Now a recap of the rules:
*1.The word limit is 650 words not including the title. If you go over - Your story will not be counted.
2.You can no longer edit your entry after posting. There will be a 10-minute grace period, if you want to go in there and edit a typo or something, but really, you should approach this as if you were submitting your work to be published and paid for. When you submit, that should be your final work, the work you are happy with.
3.And of course, there can only be one entry per member.​As always, there are two ways to post your entry: 

You can opt to have your entry posted in the *LM Workshop Thread *which is a special thread just for LM entries in the Writer's Workshop. You would put your story there if you wish to protect your first rights (in case you want to someday submit the work to a magazine or whatnot). Take note: If you have elected to put your entry there in the Workshop thread *you must copy the link into the main competition thread* or else it will not be counted.

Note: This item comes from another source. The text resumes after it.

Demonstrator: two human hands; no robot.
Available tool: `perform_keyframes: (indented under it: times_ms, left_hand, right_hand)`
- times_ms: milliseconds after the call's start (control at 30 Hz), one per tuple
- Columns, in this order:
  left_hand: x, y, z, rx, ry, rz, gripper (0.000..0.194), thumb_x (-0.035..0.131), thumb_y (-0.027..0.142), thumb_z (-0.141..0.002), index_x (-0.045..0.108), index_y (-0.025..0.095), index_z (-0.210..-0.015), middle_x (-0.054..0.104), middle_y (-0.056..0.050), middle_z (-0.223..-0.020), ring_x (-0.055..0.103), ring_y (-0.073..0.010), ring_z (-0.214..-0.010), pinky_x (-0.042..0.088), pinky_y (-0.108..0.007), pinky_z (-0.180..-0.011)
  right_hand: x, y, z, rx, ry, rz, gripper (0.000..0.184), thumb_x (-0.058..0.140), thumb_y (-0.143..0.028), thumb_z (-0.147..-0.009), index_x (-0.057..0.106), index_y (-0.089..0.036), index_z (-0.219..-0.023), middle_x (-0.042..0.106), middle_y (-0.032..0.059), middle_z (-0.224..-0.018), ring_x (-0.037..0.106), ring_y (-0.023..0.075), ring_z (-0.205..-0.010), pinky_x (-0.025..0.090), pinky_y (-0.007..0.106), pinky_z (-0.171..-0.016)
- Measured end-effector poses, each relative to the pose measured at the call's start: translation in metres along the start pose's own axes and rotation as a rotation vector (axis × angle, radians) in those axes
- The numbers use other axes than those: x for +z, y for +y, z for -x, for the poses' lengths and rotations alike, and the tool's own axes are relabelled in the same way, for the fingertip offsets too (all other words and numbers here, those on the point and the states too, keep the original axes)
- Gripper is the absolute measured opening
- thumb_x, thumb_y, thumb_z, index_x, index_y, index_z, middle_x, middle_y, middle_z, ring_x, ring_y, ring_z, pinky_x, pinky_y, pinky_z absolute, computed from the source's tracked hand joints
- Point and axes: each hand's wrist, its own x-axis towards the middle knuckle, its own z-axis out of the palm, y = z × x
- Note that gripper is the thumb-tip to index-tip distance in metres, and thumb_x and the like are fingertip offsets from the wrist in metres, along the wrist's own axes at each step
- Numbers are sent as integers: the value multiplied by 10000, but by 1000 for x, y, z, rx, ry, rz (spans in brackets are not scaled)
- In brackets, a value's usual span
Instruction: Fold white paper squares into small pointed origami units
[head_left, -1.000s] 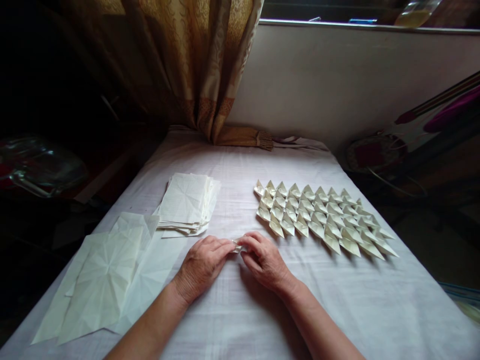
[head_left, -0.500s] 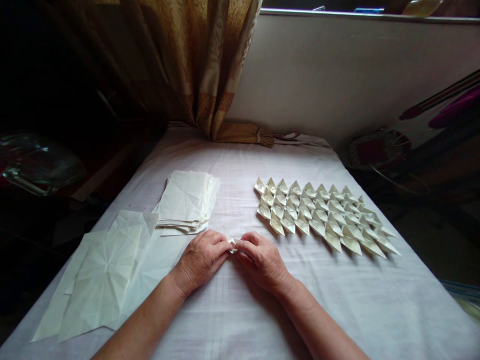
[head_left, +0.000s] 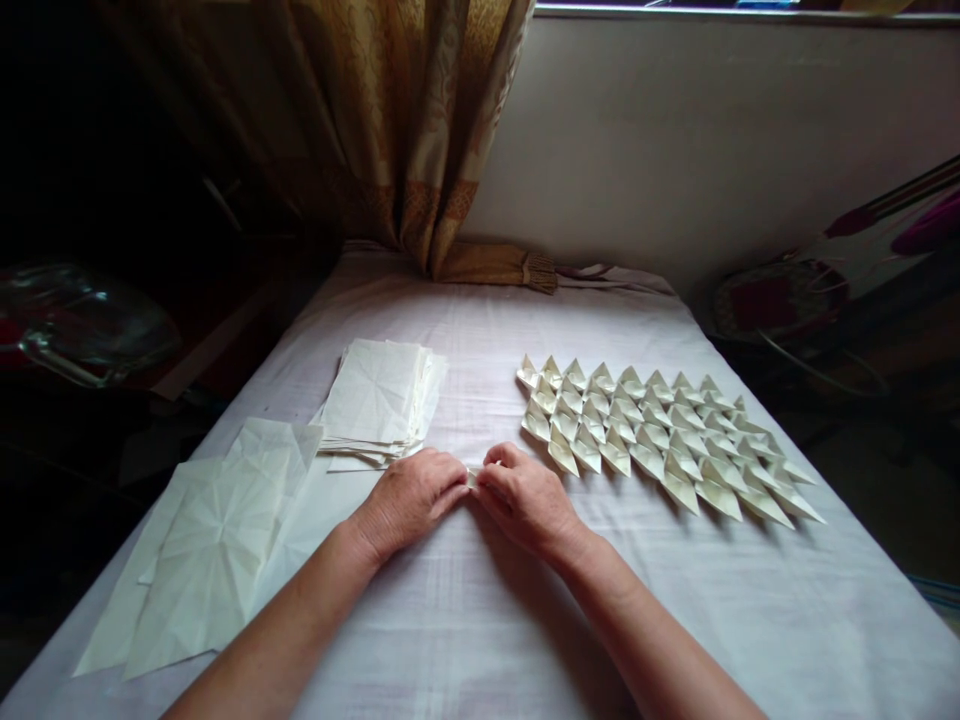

If you aren't too concerned about your first rights, then you could place your here entry in the *LM Challenge thread.

*Everyone is welcome to participate. Judges are welcome to participate, too, but their entries will not receive a score.​
This competition will close on Sunday the 18th of March. To avoid confusion the thread will close at 11:59pm (Sunday Night) LOS ANGELES, USA time.


This will make it 5:59pm on Monday for LaF in Melbourne Australia...
It'll be 2:59pm on Monday for Fuhrer in the Phillipines... 
For anyone in Baghdad it'll be 9:59am on Monday morning...
If you're in the UK (London Time) it'll be 7:59am Monday morning...
If you're in New York it'll be 2:55am Monday morning...

Daylight Savings may cause some mistake ... if so, get it in an hour early to be safe!

If your area isn't covered, you guys can figure out when it'll be for you.
That's enough figuring of the world clock for anyone.


*No comments, please - Only competition entries (or links to) to be posted in this thread. Also hold off on the likes until the judging's done.* 

*Now that all's set, let the writing begin! *


----------



## Terry D (Mar 5, 2012)

*                                                                                       Choices*
                                                                   (621 words)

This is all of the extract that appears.